**Data section:**

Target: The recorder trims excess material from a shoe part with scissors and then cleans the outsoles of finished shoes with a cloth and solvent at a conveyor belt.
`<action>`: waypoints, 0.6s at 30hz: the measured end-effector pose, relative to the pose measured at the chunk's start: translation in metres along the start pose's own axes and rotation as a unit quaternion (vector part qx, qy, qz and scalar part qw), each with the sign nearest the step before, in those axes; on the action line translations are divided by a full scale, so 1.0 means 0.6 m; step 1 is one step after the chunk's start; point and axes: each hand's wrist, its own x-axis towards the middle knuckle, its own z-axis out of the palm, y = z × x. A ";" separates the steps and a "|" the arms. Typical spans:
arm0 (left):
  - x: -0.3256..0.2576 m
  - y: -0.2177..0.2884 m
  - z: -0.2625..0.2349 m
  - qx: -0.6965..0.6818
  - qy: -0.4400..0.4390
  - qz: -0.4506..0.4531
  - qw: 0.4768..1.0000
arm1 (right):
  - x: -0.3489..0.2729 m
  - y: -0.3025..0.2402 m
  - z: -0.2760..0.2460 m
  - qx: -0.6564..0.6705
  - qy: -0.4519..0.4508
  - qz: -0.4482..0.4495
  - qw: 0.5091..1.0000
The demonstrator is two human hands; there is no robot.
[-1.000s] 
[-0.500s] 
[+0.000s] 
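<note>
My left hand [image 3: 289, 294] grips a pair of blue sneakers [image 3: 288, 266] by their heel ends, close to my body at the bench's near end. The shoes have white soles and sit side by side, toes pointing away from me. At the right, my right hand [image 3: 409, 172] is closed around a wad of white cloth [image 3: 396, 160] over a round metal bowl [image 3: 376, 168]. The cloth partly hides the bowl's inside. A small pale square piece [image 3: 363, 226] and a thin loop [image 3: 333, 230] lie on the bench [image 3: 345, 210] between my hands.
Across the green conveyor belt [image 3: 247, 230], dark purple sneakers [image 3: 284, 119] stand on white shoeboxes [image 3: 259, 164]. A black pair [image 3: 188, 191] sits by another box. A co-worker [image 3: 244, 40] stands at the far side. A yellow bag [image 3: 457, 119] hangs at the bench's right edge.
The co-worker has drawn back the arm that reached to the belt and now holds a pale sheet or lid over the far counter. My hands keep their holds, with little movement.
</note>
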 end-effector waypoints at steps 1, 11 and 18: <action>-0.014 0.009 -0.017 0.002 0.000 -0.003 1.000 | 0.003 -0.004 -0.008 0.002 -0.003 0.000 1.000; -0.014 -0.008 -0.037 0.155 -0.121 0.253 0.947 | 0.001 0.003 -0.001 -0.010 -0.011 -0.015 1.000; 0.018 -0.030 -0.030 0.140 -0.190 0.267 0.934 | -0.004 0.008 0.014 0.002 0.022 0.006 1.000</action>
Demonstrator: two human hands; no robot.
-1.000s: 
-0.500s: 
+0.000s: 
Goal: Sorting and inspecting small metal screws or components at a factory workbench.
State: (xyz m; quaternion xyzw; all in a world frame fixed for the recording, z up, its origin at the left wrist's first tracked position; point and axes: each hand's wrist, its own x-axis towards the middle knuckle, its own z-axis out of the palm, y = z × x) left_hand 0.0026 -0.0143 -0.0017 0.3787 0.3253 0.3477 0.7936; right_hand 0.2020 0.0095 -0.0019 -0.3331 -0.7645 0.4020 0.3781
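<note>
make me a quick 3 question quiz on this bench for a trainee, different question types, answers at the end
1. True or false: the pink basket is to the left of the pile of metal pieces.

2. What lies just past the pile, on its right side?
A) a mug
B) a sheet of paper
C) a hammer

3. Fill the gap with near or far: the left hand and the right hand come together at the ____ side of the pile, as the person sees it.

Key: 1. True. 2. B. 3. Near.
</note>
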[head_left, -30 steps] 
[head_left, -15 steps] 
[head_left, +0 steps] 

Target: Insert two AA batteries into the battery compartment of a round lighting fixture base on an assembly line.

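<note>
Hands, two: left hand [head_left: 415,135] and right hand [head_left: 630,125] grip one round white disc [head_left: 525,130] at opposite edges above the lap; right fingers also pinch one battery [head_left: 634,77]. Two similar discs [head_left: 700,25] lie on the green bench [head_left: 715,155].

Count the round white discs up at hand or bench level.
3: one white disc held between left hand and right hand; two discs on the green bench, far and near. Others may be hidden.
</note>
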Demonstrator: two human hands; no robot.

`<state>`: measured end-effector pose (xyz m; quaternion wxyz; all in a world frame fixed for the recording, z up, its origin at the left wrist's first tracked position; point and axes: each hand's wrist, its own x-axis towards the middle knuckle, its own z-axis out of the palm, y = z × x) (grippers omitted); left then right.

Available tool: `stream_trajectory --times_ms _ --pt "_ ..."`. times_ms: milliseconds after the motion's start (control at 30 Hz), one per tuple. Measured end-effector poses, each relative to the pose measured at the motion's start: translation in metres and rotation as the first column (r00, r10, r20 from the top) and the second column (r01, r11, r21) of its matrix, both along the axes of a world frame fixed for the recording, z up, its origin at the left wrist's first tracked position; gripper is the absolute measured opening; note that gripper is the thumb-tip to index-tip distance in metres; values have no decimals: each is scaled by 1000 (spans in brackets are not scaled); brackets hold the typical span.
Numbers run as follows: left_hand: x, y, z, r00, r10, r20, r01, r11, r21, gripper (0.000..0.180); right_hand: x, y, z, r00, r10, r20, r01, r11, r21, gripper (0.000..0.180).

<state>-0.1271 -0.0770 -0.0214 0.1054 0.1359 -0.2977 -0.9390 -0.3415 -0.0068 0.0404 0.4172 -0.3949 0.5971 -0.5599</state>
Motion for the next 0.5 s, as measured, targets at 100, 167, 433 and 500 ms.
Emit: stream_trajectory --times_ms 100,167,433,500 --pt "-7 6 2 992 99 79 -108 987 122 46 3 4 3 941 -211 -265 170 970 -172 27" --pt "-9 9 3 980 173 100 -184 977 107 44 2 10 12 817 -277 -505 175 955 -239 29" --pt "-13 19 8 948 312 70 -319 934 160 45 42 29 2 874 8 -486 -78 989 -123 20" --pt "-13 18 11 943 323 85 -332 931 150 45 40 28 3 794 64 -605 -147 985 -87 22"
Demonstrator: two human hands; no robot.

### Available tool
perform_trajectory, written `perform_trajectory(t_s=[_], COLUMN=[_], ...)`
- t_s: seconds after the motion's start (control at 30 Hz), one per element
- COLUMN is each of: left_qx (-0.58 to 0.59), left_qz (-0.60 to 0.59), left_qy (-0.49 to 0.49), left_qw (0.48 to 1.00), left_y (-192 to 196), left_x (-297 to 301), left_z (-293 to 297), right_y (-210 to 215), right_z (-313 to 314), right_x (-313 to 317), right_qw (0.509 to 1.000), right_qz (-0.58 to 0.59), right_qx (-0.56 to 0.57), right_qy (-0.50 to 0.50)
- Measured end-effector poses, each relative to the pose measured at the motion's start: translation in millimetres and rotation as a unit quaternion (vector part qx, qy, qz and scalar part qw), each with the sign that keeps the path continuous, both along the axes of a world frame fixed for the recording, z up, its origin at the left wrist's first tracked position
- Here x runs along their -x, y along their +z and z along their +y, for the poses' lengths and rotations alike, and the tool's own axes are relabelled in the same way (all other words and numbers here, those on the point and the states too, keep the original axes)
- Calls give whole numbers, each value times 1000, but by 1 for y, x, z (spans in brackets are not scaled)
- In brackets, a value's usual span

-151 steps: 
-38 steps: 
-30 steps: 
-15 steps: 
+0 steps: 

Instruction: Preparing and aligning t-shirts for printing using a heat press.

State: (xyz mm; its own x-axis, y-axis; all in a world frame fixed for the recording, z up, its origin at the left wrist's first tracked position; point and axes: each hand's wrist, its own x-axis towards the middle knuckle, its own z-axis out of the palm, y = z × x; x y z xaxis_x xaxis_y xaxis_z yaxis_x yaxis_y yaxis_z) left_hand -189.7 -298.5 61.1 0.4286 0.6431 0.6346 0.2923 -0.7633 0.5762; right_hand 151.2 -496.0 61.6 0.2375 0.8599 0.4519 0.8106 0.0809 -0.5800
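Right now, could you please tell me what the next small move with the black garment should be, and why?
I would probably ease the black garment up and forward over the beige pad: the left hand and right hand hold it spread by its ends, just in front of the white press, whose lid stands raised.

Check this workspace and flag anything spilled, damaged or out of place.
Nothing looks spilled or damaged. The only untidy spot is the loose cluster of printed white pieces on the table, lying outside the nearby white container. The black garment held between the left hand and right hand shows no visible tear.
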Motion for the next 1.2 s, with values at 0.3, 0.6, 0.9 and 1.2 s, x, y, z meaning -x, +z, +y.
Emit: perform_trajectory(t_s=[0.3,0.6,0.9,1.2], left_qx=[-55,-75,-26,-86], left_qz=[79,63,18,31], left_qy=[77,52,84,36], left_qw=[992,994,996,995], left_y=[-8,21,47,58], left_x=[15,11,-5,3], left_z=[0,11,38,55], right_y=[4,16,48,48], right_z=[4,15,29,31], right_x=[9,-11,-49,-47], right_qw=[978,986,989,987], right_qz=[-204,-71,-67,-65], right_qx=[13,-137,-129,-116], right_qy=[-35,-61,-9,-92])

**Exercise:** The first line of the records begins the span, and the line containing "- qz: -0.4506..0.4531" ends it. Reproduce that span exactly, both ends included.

**Reply to the task:**
Target: The recorder trims excess material from a shoe part with scissors and then cleans the outsoles of finished shoes with a cloth and solvent at a conveyor belt.
`<action>`: waypoints, 0.6s at 30hz: the measured end-effector pose, relative to the pose measured at the chunk's start: translation in metres along the start pose's own axes and rotation as a unit quaternion (vector part qx, qy, qz and scalar part qw), each with the sign nearest the step before, in those axes; on the action line translations are divided by a full scale, so 1.0 means 0.6 m; step 1 is one step after the chunk's start; point and axes: each hand's wrist, its own x-axis towards the middle knuckle, its own z-axis out of the palm, y = z × x. A ";" separates the steps and a "|" the arms. Typical spans:
arm0 (left):
  - x: -0.3256..0.2576 m
  - y: -0.2177..0.2884 m
  - z: -0.2625..0.2349 m
  - qx: -0.6965..0.6818
  - qy: -0.4400..0.4390
  - qz: -0.4506..0.4531

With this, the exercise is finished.